- Problem to solve:
Up to and including the line with "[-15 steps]", restate the records below word for word, beginning with their first line.

Dataset records:

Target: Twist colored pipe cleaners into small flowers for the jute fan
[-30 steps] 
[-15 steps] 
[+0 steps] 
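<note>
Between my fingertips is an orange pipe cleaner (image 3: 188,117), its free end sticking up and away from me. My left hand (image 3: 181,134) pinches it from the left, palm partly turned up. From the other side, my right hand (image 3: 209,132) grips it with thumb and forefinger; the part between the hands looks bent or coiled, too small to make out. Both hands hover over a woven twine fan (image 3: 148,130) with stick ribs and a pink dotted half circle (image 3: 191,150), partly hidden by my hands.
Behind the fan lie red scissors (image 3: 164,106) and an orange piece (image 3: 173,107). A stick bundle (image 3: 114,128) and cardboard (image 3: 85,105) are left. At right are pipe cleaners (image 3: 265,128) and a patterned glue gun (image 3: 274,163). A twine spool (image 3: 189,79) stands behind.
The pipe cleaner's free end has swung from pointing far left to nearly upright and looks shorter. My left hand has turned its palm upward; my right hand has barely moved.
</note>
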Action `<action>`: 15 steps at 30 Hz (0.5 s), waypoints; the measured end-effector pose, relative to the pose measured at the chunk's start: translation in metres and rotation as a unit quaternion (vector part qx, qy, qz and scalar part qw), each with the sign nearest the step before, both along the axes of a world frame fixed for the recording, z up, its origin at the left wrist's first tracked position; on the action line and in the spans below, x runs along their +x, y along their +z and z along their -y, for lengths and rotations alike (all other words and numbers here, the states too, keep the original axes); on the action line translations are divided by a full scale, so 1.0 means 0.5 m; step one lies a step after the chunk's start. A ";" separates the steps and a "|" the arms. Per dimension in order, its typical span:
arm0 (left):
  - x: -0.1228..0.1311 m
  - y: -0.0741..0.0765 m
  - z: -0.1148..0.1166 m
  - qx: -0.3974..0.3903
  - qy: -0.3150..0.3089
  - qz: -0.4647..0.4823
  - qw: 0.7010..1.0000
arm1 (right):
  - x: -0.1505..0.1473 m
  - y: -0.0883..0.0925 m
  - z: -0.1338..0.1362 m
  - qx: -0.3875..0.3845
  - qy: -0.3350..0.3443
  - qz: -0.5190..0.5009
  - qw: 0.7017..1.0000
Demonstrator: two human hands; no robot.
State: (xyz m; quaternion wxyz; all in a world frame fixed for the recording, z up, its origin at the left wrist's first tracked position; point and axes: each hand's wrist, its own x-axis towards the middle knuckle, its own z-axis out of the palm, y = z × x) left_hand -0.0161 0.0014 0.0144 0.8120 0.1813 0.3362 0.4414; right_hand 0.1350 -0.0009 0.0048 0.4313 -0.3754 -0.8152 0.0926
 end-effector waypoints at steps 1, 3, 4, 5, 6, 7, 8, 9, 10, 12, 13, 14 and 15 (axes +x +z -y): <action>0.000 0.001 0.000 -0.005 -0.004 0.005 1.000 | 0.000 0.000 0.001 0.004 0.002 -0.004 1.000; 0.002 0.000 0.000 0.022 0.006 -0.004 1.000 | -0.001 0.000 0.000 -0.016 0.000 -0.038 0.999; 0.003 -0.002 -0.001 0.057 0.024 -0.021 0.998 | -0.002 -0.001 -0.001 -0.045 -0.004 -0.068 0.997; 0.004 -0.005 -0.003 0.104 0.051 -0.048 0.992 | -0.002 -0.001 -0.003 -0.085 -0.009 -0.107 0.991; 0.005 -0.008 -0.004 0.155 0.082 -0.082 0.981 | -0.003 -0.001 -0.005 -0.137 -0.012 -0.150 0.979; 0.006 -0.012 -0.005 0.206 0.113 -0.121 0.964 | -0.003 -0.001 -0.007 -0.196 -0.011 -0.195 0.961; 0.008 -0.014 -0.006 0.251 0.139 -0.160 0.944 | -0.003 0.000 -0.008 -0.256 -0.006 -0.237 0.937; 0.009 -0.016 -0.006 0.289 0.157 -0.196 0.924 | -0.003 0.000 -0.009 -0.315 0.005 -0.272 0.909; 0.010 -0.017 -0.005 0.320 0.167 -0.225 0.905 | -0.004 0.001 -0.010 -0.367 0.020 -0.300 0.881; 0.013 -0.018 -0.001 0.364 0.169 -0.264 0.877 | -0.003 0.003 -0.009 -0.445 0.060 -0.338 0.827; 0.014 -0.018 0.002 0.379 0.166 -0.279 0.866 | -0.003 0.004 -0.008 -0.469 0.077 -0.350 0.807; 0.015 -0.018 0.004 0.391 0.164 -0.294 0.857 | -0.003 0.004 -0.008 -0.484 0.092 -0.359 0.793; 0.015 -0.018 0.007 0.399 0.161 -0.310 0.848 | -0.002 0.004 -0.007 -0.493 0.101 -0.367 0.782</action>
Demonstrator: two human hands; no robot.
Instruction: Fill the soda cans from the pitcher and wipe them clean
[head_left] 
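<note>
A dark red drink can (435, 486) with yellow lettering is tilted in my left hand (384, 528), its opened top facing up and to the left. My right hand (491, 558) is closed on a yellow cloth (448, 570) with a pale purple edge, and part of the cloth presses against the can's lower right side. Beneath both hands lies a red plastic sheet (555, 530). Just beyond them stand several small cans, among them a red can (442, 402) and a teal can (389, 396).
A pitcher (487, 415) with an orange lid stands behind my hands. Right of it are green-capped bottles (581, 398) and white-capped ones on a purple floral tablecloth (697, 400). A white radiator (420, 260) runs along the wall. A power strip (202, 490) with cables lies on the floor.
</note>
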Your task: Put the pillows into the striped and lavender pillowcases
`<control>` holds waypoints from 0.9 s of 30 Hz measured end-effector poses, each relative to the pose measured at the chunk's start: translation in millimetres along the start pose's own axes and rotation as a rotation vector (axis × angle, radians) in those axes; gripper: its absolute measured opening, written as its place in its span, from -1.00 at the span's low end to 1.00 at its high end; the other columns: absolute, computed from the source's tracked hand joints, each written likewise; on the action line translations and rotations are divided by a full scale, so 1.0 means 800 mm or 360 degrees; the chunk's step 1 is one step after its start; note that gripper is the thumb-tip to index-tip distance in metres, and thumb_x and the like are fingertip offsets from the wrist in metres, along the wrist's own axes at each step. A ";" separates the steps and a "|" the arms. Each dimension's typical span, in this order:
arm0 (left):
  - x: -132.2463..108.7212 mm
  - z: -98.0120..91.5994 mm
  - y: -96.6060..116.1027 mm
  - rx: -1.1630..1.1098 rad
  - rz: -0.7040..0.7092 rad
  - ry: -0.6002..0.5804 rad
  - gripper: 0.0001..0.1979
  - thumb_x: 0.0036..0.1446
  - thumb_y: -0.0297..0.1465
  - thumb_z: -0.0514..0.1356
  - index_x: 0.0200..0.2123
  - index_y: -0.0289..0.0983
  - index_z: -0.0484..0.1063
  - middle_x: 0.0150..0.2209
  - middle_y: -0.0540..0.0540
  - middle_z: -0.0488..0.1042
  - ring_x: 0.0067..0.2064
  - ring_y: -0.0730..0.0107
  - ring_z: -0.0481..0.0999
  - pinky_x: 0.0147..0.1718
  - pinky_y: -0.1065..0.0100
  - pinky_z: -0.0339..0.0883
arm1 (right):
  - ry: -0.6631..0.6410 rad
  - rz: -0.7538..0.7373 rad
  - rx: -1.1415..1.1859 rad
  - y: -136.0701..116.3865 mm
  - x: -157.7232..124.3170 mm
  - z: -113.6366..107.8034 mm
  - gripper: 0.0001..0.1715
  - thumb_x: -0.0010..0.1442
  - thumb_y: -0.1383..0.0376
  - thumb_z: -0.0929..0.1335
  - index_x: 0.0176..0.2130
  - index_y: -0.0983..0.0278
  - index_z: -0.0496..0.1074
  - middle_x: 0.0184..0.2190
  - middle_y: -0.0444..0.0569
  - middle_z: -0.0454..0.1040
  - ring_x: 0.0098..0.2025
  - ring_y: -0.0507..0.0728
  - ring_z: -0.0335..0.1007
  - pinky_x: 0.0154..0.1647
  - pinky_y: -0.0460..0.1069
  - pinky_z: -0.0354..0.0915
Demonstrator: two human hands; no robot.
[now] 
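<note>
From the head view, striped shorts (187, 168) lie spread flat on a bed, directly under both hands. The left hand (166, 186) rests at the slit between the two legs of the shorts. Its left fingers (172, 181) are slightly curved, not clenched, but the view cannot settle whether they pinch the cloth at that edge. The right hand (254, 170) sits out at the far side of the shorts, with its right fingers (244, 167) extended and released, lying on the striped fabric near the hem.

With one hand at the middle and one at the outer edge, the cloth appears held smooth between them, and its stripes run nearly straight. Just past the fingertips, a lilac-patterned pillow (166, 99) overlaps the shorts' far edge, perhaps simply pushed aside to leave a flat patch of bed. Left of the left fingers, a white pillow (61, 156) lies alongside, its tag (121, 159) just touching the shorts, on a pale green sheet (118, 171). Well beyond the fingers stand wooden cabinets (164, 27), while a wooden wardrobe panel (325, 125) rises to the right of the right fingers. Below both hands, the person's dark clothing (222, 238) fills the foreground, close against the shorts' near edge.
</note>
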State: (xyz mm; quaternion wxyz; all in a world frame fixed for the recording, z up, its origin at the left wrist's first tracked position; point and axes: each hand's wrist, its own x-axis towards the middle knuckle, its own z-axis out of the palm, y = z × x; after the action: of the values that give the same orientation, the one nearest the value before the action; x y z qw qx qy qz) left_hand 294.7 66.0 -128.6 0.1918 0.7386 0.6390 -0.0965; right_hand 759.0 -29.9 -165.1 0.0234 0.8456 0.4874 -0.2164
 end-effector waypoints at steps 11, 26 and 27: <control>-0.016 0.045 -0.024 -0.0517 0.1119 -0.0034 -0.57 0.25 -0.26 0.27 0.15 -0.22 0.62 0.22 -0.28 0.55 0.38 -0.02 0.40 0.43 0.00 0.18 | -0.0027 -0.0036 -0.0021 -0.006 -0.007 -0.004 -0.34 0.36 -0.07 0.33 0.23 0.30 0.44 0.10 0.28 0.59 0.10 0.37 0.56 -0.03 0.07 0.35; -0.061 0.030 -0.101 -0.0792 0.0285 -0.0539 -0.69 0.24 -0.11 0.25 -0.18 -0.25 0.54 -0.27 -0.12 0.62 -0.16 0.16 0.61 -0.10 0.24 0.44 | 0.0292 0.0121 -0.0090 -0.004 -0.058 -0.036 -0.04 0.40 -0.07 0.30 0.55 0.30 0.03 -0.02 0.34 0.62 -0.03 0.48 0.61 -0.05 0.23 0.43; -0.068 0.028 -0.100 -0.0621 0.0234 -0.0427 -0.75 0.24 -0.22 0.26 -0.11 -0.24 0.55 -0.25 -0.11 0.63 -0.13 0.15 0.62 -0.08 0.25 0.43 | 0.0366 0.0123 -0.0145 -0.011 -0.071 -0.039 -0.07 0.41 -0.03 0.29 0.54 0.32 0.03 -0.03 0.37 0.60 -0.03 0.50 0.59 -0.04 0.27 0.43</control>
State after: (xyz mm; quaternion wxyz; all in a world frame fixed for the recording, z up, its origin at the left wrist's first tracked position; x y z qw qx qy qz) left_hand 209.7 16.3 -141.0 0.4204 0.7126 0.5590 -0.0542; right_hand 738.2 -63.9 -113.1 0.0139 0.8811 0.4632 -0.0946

- Answer to this exercise:
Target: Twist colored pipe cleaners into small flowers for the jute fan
[-30 steps] 
[-15 steps] 

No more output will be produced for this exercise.